It's possible to stream 40 MB/s over USB 2.0 and 350 MB/s over USB 3.0. These are user payload data rates. System software issues can reduce this. In my experience CPU architecture can have a negative impact on those values. ARM in particular, whether on a Broadcom devices designed to be used on lower cost set top boxes, Nvidia SOMs or even ARM based FPGA devices. Cost has a lot to do with it. [edit] There's nothing inherently wrong with "ARM" architecture as Apple has made clear with their Mn chip-sets. Clearly ARM on a uC or embedded in an FPGA is a different animal compared to those beasts.

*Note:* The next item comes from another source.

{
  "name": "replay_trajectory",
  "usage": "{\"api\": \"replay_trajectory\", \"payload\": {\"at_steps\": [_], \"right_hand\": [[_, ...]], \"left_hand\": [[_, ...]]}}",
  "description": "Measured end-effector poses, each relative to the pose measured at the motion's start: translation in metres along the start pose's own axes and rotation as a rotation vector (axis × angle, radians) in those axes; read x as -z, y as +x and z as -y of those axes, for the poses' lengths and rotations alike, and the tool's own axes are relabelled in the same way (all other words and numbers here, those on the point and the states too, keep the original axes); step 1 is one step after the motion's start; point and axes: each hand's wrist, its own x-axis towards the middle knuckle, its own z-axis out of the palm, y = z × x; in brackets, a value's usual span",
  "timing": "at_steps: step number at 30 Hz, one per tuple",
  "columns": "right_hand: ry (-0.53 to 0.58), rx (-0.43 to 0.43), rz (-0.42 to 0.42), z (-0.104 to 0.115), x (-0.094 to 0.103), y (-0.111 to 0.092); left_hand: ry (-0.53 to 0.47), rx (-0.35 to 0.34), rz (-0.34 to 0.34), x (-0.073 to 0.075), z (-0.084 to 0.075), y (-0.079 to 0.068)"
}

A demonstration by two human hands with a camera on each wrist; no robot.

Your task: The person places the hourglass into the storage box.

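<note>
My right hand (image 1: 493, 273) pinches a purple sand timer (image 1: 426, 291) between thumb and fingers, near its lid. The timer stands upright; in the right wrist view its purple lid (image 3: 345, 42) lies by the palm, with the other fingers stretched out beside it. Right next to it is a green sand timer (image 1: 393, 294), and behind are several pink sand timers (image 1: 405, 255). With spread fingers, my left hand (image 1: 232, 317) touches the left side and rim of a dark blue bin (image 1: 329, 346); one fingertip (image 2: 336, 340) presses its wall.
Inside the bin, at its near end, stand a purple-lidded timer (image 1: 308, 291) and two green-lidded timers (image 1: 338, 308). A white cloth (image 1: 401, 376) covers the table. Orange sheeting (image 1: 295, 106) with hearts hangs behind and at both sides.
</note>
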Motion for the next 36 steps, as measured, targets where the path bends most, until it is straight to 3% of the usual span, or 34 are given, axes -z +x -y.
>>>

My experience with ARM is strictly with the older embedded ARM hardware implementations.

What Ethernet provides verses USB or most other serial interfaces, at least theoretically, is flexibility on packet size without incurring a performance penalty or excessive software overhead. It's possible to DMA data between memory and and Ethernet PHY but not USB due to the protocol. USB needs software support. Transferring data using only hardware clearly has performance advantages.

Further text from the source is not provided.